Give them time. Neither of us can afford to search the passages right now. Trust the Sergeant, trust in the doctor...

"One of us can check Paddock in a few minutes and try to move her from there," the younger concluded. "But you were still delayed. What took place?"

"Multiple intruders going directly for the medical offices, trying for Cerea," the elder stated. Almost a hiss, every word forced out as Guards watched, looked for possible attacks and waited for orders, "They know the sword's gone, Luna: one of them said it directly."

"So this is about her." The younger's voice, however, had taken on aspects of growl --

"-- I'm not sure."

Luna blinked.

"Your reasoning?"

"There aren't enough of them heading up there.

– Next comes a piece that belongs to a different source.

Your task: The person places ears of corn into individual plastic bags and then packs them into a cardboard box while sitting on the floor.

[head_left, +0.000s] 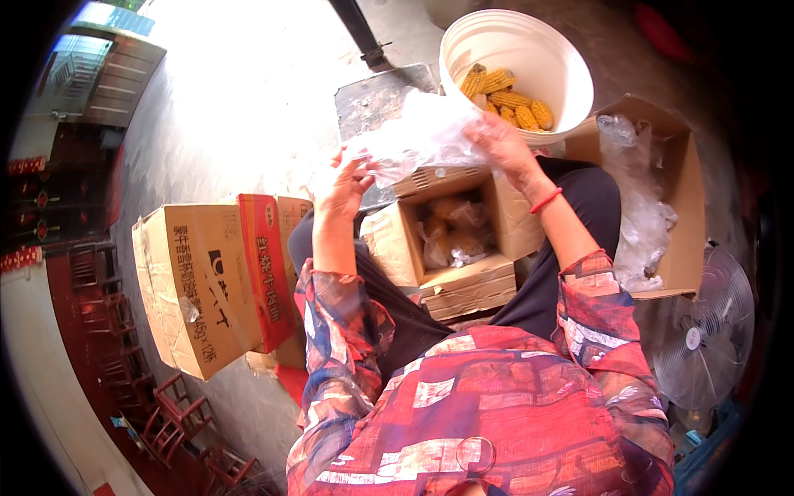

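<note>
A thin clear plastic bag (pixel 418 136) is stretched between my two hands, in front of my knees. My left hand (pixel 346 188) pinches its left end, fingers bent. On the other end my right hand (pixel 504 147) grips the plastic, close to the near rim of a white bucket (pixel 566 70). Several yellow corn cobs (pixel 511 101) lie inside that bucket. Below the bag, between my legs, stands an open cardboard box (pixel 467 289) with yellow pieces in clear plastic (pixel 456 227); their outlines are partly hidden in its shadow.
To the right, an open carton (pixel 682 207) holds crumpled clear bags (pixel 633 190). A fan (pixel 707 331) stands beside it. Closed cartons (pixel 211 289) are at my left. Beyond the bag lies a dark platform (pixel 364 103) with a black post. Wooden stools (pixel 175 413) line the far left.
</note>
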`<state>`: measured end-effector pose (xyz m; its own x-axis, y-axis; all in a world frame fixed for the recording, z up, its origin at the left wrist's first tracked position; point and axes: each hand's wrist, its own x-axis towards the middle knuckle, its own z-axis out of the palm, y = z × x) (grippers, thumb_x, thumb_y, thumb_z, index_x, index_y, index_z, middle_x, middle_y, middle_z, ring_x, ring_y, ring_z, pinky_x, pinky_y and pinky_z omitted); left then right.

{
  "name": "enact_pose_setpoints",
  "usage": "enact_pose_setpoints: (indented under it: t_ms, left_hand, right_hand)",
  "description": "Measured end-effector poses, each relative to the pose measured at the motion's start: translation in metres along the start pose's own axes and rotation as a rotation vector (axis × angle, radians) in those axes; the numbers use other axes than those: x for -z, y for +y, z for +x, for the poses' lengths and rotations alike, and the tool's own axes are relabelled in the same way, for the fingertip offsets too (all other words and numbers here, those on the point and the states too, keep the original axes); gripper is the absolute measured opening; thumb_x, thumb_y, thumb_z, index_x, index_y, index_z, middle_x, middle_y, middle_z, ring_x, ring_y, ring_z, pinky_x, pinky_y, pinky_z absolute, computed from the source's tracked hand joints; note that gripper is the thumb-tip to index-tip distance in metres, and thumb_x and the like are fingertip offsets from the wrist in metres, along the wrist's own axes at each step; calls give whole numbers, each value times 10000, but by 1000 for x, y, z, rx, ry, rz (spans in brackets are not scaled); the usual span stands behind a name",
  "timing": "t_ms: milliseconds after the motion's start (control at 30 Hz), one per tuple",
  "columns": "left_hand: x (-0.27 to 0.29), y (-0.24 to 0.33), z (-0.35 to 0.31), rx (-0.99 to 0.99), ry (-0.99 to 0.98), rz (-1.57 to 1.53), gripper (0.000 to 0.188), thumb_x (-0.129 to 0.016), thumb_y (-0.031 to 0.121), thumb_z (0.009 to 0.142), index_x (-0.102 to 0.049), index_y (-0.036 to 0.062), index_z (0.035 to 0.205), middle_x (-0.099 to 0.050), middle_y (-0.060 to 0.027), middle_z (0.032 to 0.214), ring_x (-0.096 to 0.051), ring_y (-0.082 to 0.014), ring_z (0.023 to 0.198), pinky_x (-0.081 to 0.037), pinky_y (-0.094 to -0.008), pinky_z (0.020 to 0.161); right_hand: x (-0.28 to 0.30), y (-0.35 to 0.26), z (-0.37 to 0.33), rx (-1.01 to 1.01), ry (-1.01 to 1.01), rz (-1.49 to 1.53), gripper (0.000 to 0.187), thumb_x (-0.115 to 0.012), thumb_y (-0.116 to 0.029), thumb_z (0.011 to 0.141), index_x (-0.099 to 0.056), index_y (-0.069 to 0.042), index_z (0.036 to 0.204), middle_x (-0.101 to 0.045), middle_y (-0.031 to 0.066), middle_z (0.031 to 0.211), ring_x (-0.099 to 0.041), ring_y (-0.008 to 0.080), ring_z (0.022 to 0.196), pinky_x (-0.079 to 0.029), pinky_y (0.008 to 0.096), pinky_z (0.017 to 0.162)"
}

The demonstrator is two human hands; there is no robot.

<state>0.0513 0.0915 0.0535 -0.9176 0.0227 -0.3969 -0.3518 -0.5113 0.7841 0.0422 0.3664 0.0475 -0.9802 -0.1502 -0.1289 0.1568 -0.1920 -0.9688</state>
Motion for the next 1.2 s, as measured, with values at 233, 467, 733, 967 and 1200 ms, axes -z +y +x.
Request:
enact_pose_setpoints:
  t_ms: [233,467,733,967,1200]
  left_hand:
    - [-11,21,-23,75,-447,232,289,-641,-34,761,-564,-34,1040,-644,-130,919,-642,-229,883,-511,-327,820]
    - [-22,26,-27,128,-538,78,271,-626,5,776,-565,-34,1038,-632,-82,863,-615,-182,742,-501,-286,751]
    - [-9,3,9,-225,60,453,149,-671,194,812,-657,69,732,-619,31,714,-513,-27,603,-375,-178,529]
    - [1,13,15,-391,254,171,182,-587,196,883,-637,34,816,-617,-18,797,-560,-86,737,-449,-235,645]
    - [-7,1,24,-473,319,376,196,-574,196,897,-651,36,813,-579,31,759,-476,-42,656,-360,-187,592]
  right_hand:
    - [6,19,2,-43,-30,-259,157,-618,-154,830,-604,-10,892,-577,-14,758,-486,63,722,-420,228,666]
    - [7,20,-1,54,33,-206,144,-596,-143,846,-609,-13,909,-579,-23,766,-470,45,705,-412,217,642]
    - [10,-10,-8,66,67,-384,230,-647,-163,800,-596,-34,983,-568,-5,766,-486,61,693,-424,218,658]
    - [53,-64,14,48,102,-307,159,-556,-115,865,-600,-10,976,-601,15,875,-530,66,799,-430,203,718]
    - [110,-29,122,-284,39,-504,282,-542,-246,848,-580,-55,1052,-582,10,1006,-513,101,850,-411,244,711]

If she's the primary target, then why not direct the majority of their forces towards her?"

"Because she has lost her weapon," Luna reasoned. "They might have concluded that only a few ponies would be required."

"Possible," the elder readily allowed. "But this is instinct, Luna. They want to take her down -- but I don't think that's the whole of it. There's something else."

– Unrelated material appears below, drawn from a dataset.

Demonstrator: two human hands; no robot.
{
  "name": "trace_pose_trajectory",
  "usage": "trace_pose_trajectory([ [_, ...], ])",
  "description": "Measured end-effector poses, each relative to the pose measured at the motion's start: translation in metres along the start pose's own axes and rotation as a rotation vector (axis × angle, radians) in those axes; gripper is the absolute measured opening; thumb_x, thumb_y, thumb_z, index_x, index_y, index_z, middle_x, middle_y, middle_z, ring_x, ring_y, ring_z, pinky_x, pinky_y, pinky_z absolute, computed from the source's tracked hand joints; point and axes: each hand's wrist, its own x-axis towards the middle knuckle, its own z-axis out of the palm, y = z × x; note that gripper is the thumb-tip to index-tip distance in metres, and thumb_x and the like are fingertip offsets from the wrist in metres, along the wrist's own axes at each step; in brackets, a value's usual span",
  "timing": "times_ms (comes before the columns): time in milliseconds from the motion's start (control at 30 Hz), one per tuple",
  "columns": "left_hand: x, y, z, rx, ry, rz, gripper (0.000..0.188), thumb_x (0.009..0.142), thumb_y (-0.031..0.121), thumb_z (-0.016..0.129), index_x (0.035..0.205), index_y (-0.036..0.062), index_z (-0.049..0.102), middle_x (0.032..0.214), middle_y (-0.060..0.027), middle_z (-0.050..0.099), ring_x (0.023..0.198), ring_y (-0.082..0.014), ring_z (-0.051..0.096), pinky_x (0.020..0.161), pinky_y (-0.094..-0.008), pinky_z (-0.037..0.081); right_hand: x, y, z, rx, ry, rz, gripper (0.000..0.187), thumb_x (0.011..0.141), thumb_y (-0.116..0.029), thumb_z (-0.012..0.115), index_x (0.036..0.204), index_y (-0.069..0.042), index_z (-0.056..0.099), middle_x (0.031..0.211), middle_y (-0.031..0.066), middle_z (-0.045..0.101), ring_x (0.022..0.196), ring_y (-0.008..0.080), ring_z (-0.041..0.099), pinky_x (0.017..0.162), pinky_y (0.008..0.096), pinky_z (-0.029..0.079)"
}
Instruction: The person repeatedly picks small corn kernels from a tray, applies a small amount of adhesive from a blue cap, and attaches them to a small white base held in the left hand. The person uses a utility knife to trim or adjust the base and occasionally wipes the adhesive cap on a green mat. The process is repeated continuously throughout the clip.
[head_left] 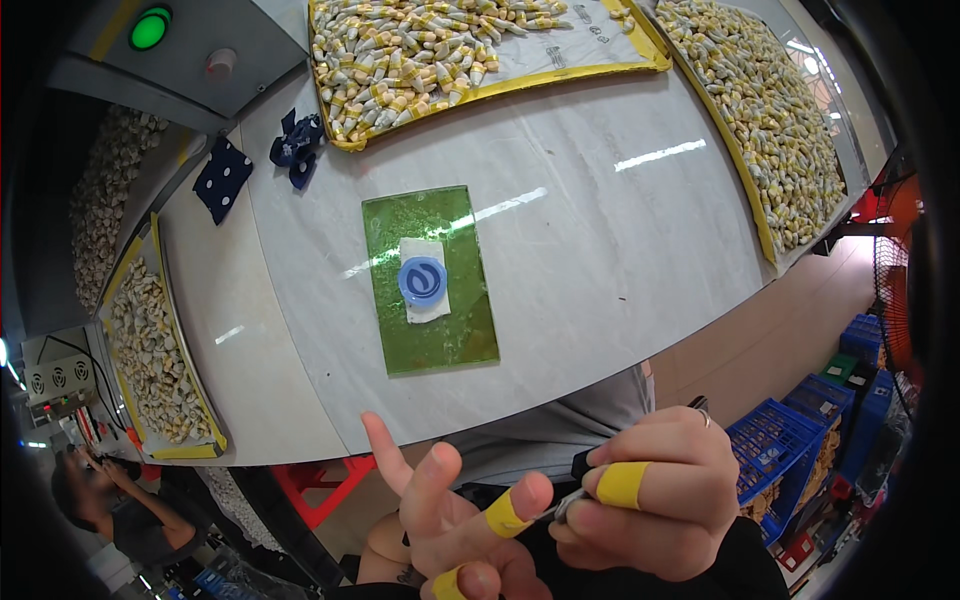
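Observation:
My left hand (450, 515) is in front of the table's near edge, fingers spread, with yellow tape wrapped around some of them. Beside it, my right hand (660, 495) is closed in a pinch on a small greyish thing (565, 497) that I cannot make out. One taped finger of the left hand is close to that thing; whether they touch is unclear. The right hand has a yellow-taped finger and a ring. Beyond the hands, a green glass-like plate (440, 345) lies on the table, bearing a white paper piece (428, 313) and a round blue piece (422, 281).
Yellow-edged trays of small wrapped pieces stand at the back (400, 70), right (765, 120) and left (160, 350). Dark blue cloth pieces (222, 178) lie near a grey box with a green light (150, 29). Blue crates (775, 450) and an orange fan (898, 270) are at right; another person (140, 510) is at lower left.

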Motion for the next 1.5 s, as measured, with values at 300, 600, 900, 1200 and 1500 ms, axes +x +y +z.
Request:
trace_pose_trajectory([
  [300,0.002,0.004,0.005,-0.021,0.043,-0.048,0.014,0.102,0.029,0.033,0.101,0.0209,0.044,0.088,-0.0009,0.073,0.127,-0.0266,0.047,0.104,-0.0802,0.002,0.000,0.001,0.000,-0.049,0.001,-0.031,0.025,0.073,-0.024,0.081,0.089,-0.013,0.065,0.084,0.0021,0.055,0.068,0.0170,0.060,0.049,0.0247,0.045],
  [600,0.001,-0.004,0.009,-0.005,0.086,0.048,0.016,0.102,0.036,0.036,0.105,0.0222,0.043,0.088,0.0011,0.073,0.127,-0.0287,0.047,0.103,-0.0809,0.004,0.000,0.000,0.002,-0.044,0.055,-0.023,0.025,0.073,-0.023,0.081,0.086,-0.013,0.064,0.085,0.0027,0.054,0.068,0.0172,0.060,0.049,0.0244,0.044],
  [900,0.000,0.002,0.000,0.008,0.009,-0.033,0.017,0.102,0.035,0.037,0.099,0.0215,0.047,0.087,0.0008,0.073,0.126,-0.0278,0.047,0.103,-0.0808,0.003,0.000,0.002,0.000,0.001,-0.013,-0.027,0.027,0.072,-0.023,0.082,0.090,-0.012,0.066,0.085,0.0027,0.055,0.069,0.0172,0.060,0.050,0.0245,0.045],
  [1200,0.003,0.000,0.008,0.002,0.080,0.022,0.018,0.103,0.035,0.032,0.105,0.0259,0.047,0.086,0.0021,0.072,0.125,-0.0268,0.048,0.104,-0.0809,0.006,0.000,0.001,0.000,-0.024,-0.008,-0.032,0.027,0.072,-0.024,0.082,0.089,-0.013,0.065,0.086,0.0026,0.054,0.069,0.0175,0.060,0.049,0.0245,0.043],
  [1500,0.002,0.003,0.009,0.008,0.074,-0.027,0.019,0.103,0.035,0.033,0.116,0.0260,0.043,0.088,0.0046,0.071,0.121,-0.0263,0.050,0.105,-0.0790,0.008,-0.001,0.000,-0.001,-0.017,0.043,-0.024,0.025,0.072,-0.020,0.081,0.087,-0.012,0.062,0.088,0.0042,0.053,0.069,0.0185,0.060,0.050,0.0253,0.043],
])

"Then we need to identify it," the younger declared.

Celestia nodded. Her lips briefly twisted.

"Ready to go General?"

"Always."

Luna landed on the balcony, got ready to move back inside. Celestia glanced down towards the street.

"I see a few new ones," she noted. "You've been fighting?"

The younger snorted. "If you can still call it that when my attempts to dissuade them came from so far away. Yourself?"

"That's most of what held me up."

Luna made a quick mental estimate of the time her sibling had been absent, then deliberately tripled it.

Slowing down in your old age...

It wasn't the right time to say it. Later, when there were no Guards present. Once they'd won, and... long after they'd found out just how much that victory might have cost.

They both went back into Apex. Started to make their way down the ramp as Guards flanked, led, and watched for rear assaults.

"One of them told me I had no right to attack her," the elder casually mentioned.

Both of Luna's eyebrows went all the way up.

"Truly?"

"Yes."

"Hmmm..." the younger rather horribly mused. And, until the exact moment they found the next fight, left it at that.


The wall of the hidden passage was cool against Cerea's exposed left flank. It didn't particularly help with the nausea, and mostly served as a reminder that she kept finding herself leaning against the wall.

She could walk normally, if she focused. But it was like tensing a muscle: she couldn't keep it up forever. And every loss of control let the sickness come flowing back.

A real centaur would --

-- no other centaur had ever found their body saturated with magic and given that, when it came to what any centaur could do in dealing with it, Cerea was effectively leading the way. She just wished she was doing so at a faster pace. The trio hadn't made all that much progress towards the designated saferoom, and too much of that was because of her.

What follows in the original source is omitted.